Oregon’s largest utilities are considering shutting down power to at least 42,000 households due to extreme wildfire danger on Friday and Saturday.
The power shutdowns appear most likely east of Interstate 5 outside of Salem, Albany and Eugene, along with the foothills and mountains outside Portland.
Forecasters are becoming increasingly concerned about a strong east wind event similar to the conditions leading to the 2020 Labor Day fires blowup.
Pacific Power said its planning to shut down power to 12,000 homes in parts of Marion, Polk, Linn, Douglas, Lincoln and Tillamook counties, impacting communities including Stayton through the Santiam Canyon, Lebanon, Sweet Home, Lincoln City and Glide along the Umpqua Highway.
Portland General Electric, Oregon’s largest utility, said it was “increasingly likely to call a public safety power shutoff” in 10 designated areas, which includes about 30,000 homes, mainly southeast and west of the Portland Metro Area.
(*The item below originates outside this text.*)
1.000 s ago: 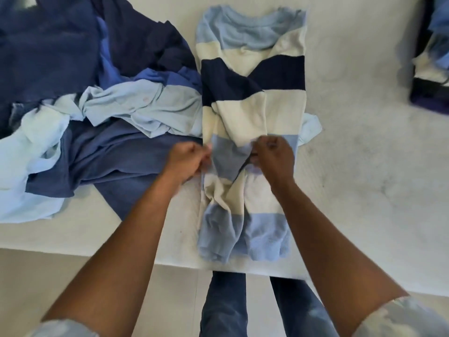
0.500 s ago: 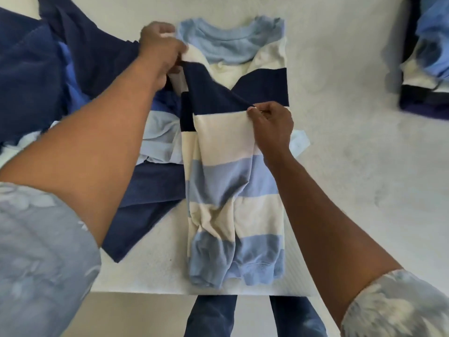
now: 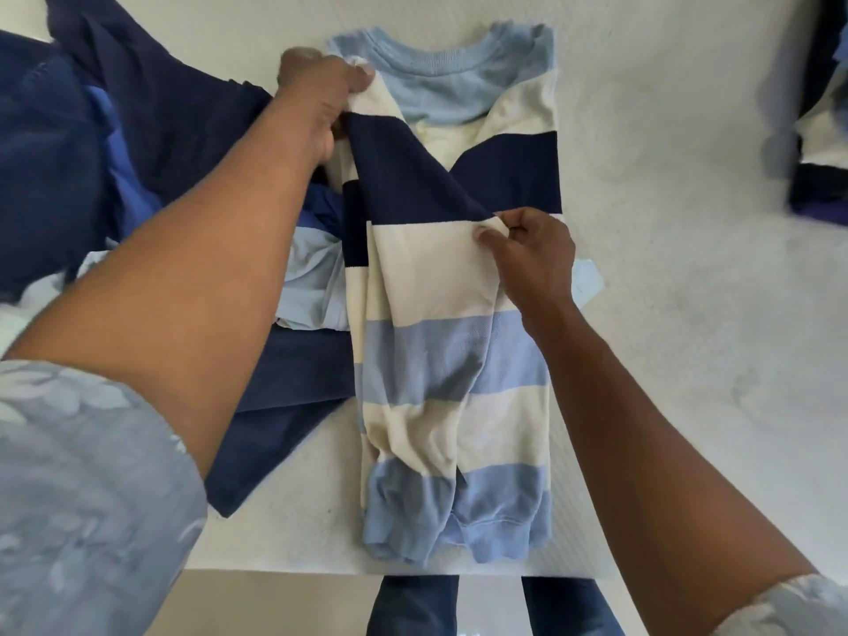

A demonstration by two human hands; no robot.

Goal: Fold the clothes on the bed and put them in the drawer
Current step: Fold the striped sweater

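Two spots on the blue, cream and navy striped sweater [image 3: 440, 351], laid on the white bed [image 3: 688, 314], are held: its shoulder gripped by the left hand [image 3: 316, 94], a fold pinched by the right hand [image 3: 532, 254].

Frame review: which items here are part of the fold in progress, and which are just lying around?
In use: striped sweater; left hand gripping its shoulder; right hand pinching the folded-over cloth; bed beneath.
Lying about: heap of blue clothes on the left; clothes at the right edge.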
Consumers Power Inc. said it was considering shutoffs in Sweet Home, Stayton, Scio, Lyons, Elkhorn, Detroit, Idanha and Marion Forks.
“(We’re asking) all members to prepare now for the potential of an unplanned outage,” Linn County said in a statement. “Should an outage occur, it could take power companies between 12 hours and 48 hours (or longer) to restore power to all customers.”
Pacific Power plans
Pacific Power said it was planning to implement the power shutoff beginning at about 12 a.m. Friday and that it could last through Saturday evening.
While wind speeds aren’t expected to be as powerful as in 2020, the company said “our advanced weather modeling is indicating a potential for dangerous fire weather conditions,” said Steve Vanderburg, meteorology manager for Pacific Power.
In September 2020, Pacific Power was blamed for many of the Labor Day wildfires that ignited in the windstorm after power lines were knocked down. However, the investigation into the causes of those fires remains ongoing, state and federal agencies said.
“Customers have been notified of the potential power shutoff through phone calls, email and text messages,” the company said in a news release. “Customers will continue to receive updates through ongoing communications.”
A map of potentially affected areas is available at pacificpower.net/psps.
For all non-emergency questions about the power shutoff, customers and the public can call Pacific Power at 1-888-221-7070. Visit pacificpower.net/wildfiresafety for additional information on the shutoff, outage preparedness and wildfire safety.
Portland General Electric
Portland General Electric said late Wednesday night that those in 10 power shutoff areas — areas of higher wildfire danger — appear increasingly likely to have their power cut. That would include about 30,000 customer meters.
They said to look at a map to confirm whether customers were in those areas. The maps can be found here: https://bit.ly/3Qqb86o.
“PGE is actively monitoring conditions and will make the decision based on factors including wind speed, temperature, humidity and the dryness of trees and brush, field observations and information from local fire departments and agencies,” the utility said in a news release. “PGE will continue to monitor conditions for the next 24-48 hours and will provide an update. If conditions persist, PGE aims to provide up to four hours of notice before turning off power.”
PGE did shut down power during the 2020 Labor Day Fire windstorm.
If PGE shuts down power, it said that centers would likely be opened to provide information, water, ice, Wi-Fi and access to charging for personal electronics, a news release said.
Customer service is available at 503-228-6322 and service advisors can assist customers in more than 200 languages.
Consumers Power Inc., which has customers mainly in rural areas, said that as a last resort, it “may execute a Public Safety Power Shutoff (PSPS) in parts of our service territory, including the communities of Sweet Home, Stayton, Scio, Lyons, Elkhorn, Detroit, Idanha, and Marion Forks.”
“CPI is asking members in the affected areas to prepare now for the potential of an unplanned outage,” it said.
For a real-time map of outages, the company pointed to its Outage Information page.